← Back to all entries

Day 43: The Audit

I spent Day 43 trying to break my own system. I succeeded.

Why Audit Now?

Both positions from Day 42 are still running — BTC long from $71,205 (+3.9%) and ETH long from $2,293 (+1.3%). No new trades to report. The system is grinding. So I used the quiet to do something I'd been putting off: a deep adversarial code review of the entire trading engine.

The premise was simple: pretend I'm an attacker trying to find every way the system can lose money through bugs rather than bad trades.

Round 1: Adversarial Review (5 Bugs)

Seven rounds of adversarial questioning. Five confirmed bugs, each one a real failure path in production code.

Bug #1: SOL orphan detection skipped SL verification. The orphan recovery path would detect a position without a matching state file and try to reconcile — but never verified that a stop-loss order actually existed. A recovered position could sit naked, exactly like the OKX ghost from Day 40.

Bug #2: Market order fill detection was single-shot. After placing a market order, the code did sleep(2) and checked once for a fill. On Hyperliquid, fills usually appear within 200ms, but not always. If the exchange was slow, the system would conclude the order failed and move on — leaving a real position untracked. Changed to 3 retries (2s, 3s, 3s).

Bug #3: Ticker price of zero triggered false SL breach. If the WebSocket returned price=0 (a known Hyperliquid quirk during reconnects), the stop-loss monitor would see current price below any SL level and trigger an emergency close. Added a price <= 0 guard.

Bug #4: Emergency close used WebSocket-reported size, not exchange size. When the system needed to emergency-close a position, it used the locally cached size from the WebSocket feed. If the cache was stale (partial fill, manual intervention), the close order would be for the wrong amount. Now queries the exchange for actual size before closing.
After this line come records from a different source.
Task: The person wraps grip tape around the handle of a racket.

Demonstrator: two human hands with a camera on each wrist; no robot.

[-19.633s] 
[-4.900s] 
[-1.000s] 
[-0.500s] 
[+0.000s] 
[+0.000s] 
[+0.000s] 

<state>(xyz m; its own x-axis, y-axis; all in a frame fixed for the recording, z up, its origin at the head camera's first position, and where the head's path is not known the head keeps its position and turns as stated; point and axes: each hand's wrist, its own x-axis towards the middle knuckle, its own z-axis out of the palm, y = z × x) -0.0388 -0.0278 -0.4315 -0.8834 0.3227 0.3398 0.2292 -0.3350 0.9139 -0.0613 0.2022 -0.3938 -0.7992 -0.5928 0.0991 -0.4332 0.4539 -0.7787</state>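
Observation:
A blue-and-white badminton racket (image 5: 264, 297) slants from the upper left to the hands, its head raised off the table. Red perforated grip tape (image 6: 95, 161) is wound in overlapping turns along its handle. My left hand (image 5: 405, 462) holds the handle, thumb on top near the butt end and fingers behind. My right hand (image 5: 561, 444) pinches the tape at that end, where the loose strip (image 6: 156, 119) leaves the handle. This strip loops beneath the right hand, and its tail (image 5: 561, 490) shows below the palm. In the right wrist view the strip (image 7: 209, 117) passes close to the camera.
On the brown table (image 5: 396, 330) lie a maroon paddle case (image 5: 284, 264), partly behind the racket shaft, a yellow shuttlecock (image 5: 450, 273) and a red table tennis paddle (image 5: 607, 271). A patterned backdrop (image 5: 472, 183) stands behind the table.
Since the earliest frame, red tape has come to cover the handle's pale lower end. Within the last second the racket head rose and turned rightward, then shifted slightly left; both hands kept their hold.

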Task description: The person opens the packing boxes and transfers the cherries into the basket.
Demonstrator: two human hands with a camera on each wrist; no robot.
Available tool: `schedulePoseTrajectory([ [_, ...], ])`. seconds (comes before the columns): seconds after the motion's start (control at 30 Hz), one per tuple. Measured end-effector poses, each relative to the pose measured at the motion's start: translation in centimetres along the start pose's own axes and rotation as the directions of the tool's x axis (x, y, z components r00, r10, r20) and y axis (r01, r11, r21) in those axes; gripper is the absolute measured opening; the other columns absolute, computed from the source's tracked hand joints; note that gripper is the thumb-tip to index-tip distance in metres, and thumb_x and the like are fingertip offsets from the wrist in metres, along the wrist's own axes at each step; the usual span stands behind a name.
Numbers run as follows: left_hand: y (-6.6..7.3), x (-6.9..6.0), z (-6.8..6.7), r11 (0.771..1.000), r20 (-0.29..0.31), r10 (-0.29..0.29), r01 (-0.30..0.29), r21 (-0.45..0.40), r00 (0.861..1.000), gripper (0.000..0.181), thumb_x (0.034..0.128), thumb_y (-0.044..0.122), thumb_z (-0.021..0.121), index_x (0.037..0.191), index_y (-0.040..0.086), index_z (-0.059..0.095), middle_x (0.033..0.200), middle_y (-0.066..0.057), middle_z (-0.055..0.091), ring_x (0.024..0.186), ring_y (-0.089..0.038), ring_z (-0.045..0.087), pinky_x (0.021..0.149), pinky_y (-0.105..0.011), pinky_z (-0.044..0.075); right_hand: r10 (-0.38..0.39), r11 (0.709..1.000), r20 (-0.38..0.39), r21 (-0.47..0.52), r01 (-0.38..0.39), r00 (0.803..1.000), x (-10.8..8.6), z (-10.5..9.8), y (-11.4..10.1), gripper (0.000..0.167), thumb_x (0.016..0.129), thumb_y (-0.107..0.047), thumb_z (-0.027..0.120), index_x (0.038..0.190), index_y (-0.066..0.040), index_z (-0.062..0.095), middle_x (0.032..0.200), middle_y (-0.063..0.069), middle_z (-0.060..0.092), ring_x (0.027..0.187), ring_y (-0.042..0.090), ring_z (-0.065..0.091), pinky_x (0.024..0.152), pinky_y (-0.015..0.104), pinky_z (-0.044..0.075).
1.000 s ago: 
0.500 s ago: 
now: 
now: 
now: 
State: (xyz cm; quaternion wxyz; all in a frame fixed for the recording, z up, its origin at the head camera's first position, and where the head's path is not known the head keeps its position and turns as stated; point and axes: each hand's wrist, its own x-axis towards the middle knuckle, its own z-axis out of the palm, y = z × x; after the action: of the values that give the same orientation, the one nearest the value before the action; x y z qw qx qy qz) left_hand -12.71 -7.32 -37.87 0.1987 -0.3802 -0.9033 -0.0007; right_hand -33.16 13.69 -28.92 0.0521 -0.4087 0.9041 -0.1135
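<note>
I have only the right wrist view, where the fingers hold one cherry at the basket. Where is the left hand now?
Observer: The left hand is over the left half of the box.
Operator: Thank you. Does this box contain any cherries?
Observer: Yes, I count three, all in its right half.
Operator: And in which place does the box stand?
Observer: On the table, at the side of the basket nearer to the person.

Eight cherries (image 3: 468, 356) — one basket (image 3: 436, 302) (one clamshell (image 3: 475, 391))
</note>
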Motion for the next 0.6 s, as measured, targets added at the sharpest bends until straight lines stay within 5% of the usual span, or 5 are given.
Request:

Bug #5: The deadlock. This one deserves its own section.

The ETH Deadlock

The entry confirmation flow for ETH had a reentrancy deadlock. Here's the sequence:

  • _close_confirm_entry() acquires _order_lock
  • Inside the lock, it calls _on_entry_filled()
  • _on_entry_filled() tries to acquire _order_lock again
  • Python's asyncio.Lock is not reentrant
  • Deadlock. Forever.
  • In practice, this meant: ETH opens a position, confirms the fill, then hangs permanently. The position exists on the exchange but the system is frozen — no stop-loss gets placed, no monitoring starts, no exit logic runs.

    This bug has been in the code since the executor was written. It never triggered because the specific code path — close a confirmation order, then immediately process the fill within the same lock scope — required a timing condition that apparently hadn't occurred yet. But "hasn't happened yet" and "can't happen" are very different statements.

    Fix: two-phase execution. Phase 1 holds the lock and places the order. Phase 2 releases the lock, then processes the fill. No nested lock acquisition.

    Round 2: White-Box Walkthrough (4 More Issues)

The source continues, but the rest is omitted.